La crisis no sólo es de cifras sociales y de seguridad: también es institucional. El sistema de salud pública atraviesa una etapa crítica: la falta de acceso a servicios sigue creciendo, mientras que la infraestructura, el personal y la cobertura sufren erosión.

En educación, el rezago se amplía: escuelas en malas condiciones, maestros mal pagados, falta de recursos para tecnología y atención a la brecha. En el ámbito cultural, la inversión ha sido ad hoc, muchas veces más simbólica que sustancial, mientras el país necesita cultura, memoria y ciencia como herramientas de cohesión social.

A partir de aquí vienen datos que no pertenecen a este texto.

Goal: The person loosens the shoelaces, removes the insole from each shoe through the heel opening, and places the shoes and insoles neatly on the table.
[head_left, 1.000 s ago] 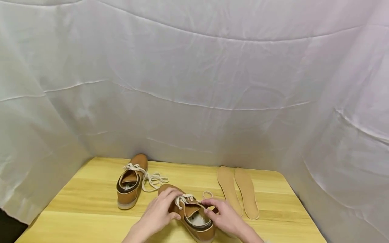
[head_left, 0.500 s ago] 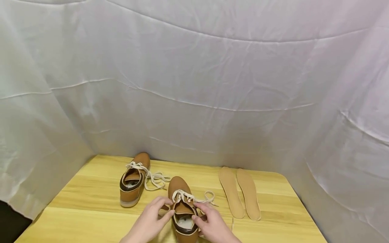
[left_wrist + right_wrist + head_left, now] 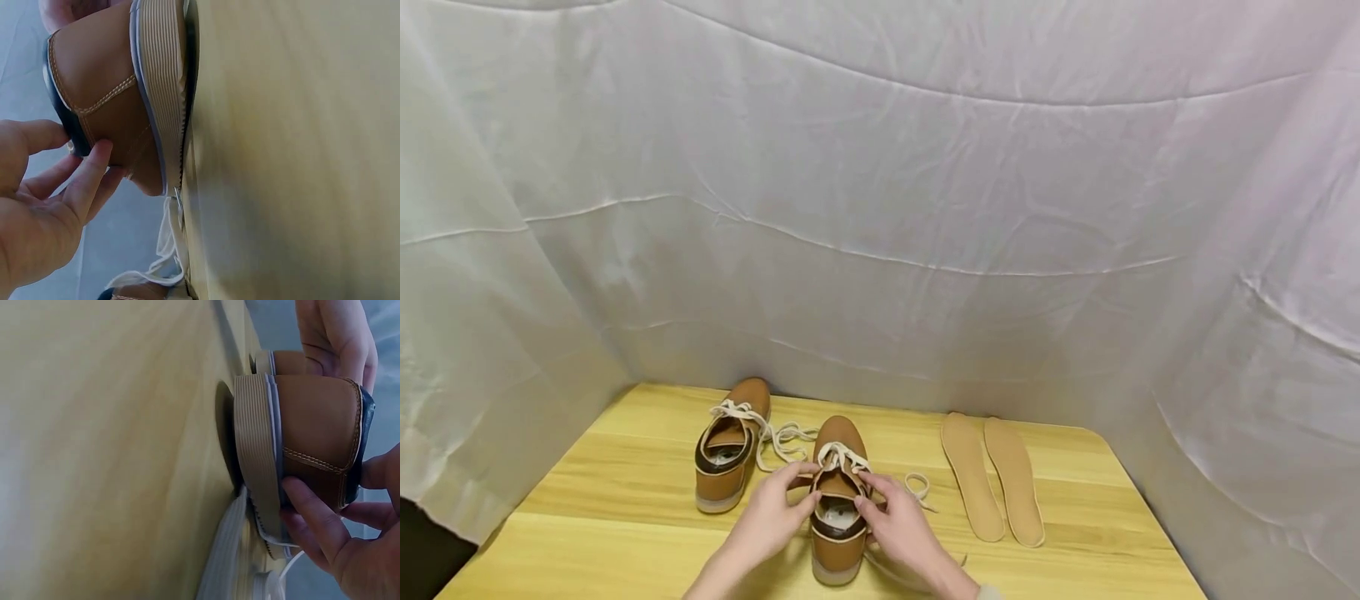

Cuando las instituciones que deberían sostener la movilidad, la justicia, la igualdad dejan de funcionar de forma adecuada, la gobernabilidad se debilita. Y en México esa debilidad es visible.

Quiero decir fuerte y claro: las promesas de transformación han chocado con la realidad de corrupción que sigue permeando. Desde infraestructura abandonada hasta programas sociales sin transparencia, la acción del gobierno morenista ha sido señalada por la oposición y por los ciudadanos como poco eficiente, desordenada e incluso burlona frente a tragedias nacionales.

A ello se añade la imagen de calles con baches, carreteras sin mantenimiento, servicios públicos deficitarios: símbolos de un país que quedó atrapado entre discursos de cambio y realidades de estancamiento.

Y el campo no ha sido la excepción: los productores agrícolas, vitales para el tejido económico y social de muchas regiones, ellos, los que trabajan para que haya comida en cada hogar, han sido severamente castigados en este gobierno y en los anteriores.

Precios bajos, falta de apoyos puntuales, competencia desleal, falta de infraestructura oportuna: todas estas condiciones han generado un creciente malestar. Los bloqueos de caminos, las protestas de campesinos, los reclamos por fertilizantes o por precios de garantía evidencian que en las zonas rurales la crisis se siente con aún más intensidad.

Hoy más que nunca, la población tiene que ver claro que el descontento no es una parte menor del paisaje: es una señal clara de que algo está fallando. Gobernabilidad no es sólo seguridad, es también justicia, acceso, dignidad, instituciones que cumplan. Que los productores sientan que no están solos. Que los barrios sientan que su voz vale. Que los jóvenes entiendan que la educación, la salud, la cultura deben ser derechos y no limosnas. Que aquellos que se sienten burlados por promesas incumplidas sepan que no es el país que merecen.

La crisis de gobernabilidad seguirá mientras el cambio no llegue. Pero el cambio debe llegar, sí o sí. Y parte de ese cambio depende de nosotros, de nuestra decisión colectiva. Es hora de asumir que no podemos seguir dejando que la tragedia cotidiana sea aceptada como normal. Es hora de que México despierte y pelee por su dignidad.